A single number is expected: the count of lines below where the word "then" occurs.

BEGIN SOURCE DATA

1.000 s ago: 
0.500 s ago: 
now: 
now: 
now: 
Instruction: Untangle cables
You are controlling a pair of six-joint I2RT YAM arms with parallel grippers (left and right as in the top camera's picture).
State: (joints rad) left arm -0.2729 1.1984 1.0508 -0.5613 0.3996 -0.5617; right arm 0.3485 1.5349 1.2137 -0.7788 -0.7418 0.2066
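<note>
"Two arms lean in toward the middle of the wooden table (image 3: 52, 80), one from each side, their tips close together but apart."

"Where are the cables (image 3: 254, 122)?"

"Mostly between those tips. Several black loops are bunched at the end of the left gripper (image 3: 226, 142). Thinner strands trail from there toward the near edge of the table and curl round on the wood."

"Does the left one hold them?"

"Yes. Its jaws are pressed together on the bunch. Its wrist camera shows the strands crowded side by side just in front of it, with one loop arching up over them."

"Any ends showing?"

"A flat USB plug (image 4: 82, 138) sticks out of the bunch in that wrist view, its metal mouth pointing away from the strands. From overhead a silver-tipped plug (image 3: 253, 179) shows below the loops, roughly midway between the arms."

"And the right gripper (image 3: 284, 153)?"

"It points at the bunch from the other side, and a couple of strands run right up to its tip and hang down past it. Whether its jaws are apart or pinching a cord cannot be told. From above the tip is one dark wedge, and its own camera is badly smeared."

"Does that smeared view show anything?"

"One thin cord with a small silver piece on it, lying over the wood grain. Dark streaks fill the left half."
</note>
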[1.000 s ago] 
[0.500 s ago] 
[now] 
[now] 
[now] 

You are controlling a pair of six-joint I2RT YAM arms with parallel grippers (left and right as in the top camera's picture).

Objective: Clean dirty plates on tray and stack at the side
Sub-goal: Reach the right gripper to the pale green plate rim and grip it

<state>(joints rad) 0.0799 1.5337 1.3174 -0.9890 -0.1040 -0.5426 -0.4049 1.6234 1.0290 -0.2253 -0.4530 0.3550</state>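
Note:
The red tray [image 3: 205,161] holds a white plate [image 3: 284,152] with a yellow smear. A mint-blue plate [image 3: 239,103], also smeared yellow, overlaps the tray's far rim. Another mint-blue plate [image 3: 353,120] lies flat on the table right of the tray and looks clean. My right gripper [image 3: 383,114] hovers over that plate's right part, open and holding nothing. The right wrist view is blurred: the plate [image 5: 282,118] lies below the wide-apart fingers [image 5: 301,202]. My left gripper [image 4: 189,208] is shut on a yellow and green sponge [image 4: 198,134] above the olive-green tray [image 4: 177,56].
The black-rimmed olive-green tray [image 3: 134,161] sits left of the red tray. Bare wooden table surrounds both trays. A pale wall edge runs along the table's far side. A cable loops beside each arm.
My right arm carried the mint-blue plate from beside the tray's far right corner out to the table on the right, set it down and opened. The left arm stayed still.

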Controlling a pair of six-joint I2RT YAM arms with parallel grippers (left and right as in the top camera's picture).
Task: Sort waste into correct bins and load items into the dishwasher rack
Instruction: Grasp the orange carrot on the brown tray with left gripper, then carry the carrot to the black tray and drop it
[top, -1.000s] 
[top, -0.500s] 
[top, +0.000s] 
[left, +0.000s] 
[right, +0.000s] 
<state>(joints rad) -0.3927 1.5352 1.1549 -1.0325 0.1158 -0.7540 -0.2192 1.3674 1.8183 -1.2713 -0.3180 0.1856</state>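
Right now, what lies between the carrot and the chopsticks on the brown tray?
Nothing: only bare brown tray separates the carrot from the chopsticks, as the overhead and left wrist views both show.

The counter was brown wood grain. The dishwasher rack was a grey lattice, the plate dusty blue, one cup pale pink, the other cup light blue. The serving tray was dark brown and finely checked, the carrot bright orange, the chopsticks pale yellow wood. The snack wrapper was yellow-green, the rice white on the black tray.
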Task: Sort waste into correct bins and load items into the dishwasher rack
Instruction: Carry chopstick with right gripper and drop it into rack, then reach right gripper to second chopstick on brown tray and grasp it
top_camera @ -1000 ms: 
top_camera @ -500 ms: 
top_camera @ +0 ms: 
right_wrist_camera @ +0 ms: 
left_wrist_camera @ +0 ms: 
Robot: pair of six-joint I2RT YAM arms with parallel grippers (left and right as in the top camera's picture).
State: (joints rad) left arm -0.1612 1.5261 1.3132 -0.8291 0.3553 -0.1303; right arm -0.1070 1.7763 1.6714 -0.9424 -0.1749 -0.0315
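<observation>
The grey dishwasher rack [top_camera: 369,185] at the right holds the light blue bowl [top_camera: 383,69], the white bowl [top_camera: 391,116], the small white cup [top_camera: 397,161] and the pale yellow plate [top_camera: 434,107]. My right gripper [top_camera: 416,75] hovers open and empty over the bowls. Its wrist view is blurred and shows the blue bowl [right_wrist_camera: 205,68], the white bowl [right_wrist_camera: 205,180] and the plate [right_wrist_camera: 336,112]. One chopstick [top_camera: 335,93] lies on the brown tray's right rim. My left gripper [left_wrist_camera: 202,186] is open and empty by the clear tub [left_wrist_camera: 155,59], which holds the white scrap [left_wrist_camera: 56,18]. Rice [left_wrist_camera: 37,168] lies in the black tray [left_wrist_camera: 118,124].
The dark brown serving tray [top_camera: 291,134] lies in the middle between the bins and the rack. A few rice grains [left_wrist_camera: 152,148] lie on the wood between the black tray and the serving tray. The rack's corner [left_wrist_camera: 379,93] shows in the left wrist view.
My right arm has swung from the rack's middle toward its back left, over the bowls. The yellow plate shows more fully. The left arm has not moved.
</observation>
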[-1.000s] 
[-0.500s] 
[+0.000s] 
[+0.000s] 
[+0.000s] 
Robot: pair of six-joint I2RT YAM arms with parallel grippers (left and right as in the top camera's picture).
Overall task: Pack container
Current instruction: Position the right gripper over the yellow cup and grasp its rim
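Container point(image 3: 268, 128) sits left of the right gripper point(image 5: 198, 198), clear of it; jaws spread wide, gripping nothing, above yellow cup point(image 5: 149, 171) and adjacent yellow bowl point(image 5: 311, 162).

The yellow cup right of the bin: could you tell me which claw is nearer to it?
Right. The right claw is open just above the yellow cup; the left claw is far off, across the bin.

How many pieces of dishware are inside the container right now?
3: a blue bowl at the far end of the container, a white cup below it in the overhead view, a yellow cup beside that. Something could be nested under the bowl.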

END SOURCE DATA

__FINISHED TASK__.
2